Character for character, write out the data below.

(DATA PROVIDED begins)

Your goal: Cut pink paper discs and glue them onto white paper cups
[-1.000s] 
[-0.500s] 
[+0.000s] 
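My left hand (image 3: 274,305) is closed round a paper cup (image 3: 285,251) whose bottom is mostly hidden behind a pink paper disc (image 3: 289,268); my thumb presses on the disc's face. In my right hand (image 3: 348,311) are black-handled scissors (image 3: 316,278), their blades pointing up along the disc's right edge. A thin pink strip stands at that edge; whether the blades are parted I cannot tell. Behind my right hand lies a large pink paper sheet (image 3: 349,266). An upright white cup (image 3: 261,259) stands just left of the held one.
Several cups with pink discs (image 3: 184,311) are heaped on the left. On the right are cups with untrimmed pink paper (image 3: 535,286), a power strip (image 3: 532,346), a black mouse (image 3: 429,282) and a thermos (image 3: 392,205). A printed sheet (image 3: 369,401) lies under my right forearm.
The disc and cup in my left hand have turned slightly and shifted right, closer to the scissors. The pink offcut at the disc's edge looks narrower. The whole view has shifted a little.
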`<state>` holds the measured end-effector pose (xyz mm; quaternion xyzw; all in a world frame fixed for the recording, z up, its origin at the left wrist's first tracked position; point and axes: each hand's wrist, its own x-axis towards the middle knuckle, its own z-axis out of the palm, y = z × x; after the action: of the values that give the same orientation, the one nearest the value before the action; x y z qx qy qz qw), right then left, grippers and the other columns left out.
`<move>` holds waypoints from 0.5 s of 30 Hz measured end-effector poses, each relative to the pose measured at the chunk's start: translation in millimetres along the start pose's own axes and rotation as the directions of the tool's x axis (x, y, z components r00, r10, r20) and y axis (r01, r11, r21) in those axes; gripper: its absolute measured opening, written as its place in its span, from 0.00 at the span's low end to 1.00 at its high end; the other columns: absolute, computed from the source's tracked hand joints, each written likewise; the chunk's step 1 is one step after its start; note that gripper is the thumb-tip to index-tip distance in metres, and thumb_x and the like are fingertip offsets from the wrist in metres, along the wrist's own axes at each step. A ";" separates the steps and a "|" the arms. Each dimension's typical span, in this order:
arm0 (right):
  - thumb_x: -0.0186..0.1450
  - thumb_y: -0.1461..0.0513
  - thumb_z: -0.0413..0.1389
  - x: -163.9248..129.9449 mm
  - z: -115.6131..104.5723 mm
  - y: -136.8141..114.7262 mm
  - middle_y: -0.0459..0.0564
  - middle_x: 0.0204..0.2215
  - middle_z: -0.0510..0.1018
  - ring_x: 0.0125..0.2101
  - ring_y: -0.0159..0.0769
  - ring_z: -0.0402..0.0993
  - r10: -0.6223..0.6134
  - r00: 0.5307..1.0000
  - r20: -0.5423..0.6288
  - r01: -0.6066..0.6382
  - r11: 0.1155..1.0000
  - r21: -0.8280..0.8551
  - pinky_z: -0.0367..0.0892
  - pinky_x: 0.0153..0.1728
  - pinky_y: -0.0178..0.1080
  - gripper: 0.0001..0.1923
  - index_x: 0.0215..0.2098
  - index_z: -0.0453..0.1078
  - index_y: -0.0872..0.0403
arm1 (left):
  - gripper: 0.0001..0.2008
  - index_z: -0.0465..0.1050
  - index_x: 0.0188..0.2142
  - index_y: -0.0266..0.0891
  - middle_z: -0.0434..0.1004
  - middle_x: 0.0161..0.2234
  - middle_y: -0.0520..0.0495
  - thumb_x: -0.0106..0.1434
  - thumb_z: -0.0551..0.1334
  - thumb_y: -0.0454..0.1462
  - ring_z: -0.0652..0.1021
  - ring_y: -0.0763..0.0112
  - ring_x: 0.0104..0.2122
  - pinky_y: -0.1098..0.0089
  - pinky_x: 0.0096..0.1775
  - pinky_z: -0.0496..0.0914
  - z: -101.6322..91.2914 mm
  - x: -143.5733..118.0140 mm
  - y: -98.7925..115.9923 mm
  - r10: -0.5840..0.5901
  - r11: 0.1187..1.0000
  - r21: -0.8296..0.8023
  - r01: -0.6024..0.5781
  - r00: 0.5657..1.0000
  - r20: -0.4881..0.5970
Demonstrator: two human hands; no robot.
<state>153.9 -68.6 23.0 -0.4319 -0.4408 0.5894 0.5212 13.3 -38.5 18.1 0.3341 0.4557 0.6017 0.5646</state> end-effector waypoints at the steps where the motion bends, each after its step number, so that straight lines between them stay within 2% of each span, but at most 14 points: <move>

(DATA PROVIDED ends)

§ **YOUR SOLUTION**
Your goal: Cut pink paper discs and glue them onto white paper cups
[-1.000s] 
[-0.500s] 
[+0.000s] 
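My left hand (image 3: 274,305) is closed round a paper cup (image 3: 285,251) whose bottom is mostly hidden behind a pink paper disc (image 3: 289,268); my thumb presses on the disc's face. In my right hand (image 3: 348,311) are black-handled scissors (image 3: 316,278), their blades pointing up along the disc's right edge. A thin pink strip stands at that edge; whether the blades are parted I cannot tell. Behind my right hand lies a large pink paper sheet (image 3: 349,266). An upright white cup (image 3: 261,259) stands just left of the held one.
Several cups with pink discs (image 3: 184,311) are heaped on the left. On the right are cups with untrimmed pink paper (image 3: 535,286), a power strip (image 3: 532,346), a black mouse (image 3: 429,282) and a thermos (image 3: 392,205). A printed sheet (image 3: 369,401) lies under my right forearm.
The disc and cup in my left hand have turned slightly and shifted right, closer to the scissors. The pink offcut at the disc's edge looks narrower. The whole view has shifted a little.
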`<state>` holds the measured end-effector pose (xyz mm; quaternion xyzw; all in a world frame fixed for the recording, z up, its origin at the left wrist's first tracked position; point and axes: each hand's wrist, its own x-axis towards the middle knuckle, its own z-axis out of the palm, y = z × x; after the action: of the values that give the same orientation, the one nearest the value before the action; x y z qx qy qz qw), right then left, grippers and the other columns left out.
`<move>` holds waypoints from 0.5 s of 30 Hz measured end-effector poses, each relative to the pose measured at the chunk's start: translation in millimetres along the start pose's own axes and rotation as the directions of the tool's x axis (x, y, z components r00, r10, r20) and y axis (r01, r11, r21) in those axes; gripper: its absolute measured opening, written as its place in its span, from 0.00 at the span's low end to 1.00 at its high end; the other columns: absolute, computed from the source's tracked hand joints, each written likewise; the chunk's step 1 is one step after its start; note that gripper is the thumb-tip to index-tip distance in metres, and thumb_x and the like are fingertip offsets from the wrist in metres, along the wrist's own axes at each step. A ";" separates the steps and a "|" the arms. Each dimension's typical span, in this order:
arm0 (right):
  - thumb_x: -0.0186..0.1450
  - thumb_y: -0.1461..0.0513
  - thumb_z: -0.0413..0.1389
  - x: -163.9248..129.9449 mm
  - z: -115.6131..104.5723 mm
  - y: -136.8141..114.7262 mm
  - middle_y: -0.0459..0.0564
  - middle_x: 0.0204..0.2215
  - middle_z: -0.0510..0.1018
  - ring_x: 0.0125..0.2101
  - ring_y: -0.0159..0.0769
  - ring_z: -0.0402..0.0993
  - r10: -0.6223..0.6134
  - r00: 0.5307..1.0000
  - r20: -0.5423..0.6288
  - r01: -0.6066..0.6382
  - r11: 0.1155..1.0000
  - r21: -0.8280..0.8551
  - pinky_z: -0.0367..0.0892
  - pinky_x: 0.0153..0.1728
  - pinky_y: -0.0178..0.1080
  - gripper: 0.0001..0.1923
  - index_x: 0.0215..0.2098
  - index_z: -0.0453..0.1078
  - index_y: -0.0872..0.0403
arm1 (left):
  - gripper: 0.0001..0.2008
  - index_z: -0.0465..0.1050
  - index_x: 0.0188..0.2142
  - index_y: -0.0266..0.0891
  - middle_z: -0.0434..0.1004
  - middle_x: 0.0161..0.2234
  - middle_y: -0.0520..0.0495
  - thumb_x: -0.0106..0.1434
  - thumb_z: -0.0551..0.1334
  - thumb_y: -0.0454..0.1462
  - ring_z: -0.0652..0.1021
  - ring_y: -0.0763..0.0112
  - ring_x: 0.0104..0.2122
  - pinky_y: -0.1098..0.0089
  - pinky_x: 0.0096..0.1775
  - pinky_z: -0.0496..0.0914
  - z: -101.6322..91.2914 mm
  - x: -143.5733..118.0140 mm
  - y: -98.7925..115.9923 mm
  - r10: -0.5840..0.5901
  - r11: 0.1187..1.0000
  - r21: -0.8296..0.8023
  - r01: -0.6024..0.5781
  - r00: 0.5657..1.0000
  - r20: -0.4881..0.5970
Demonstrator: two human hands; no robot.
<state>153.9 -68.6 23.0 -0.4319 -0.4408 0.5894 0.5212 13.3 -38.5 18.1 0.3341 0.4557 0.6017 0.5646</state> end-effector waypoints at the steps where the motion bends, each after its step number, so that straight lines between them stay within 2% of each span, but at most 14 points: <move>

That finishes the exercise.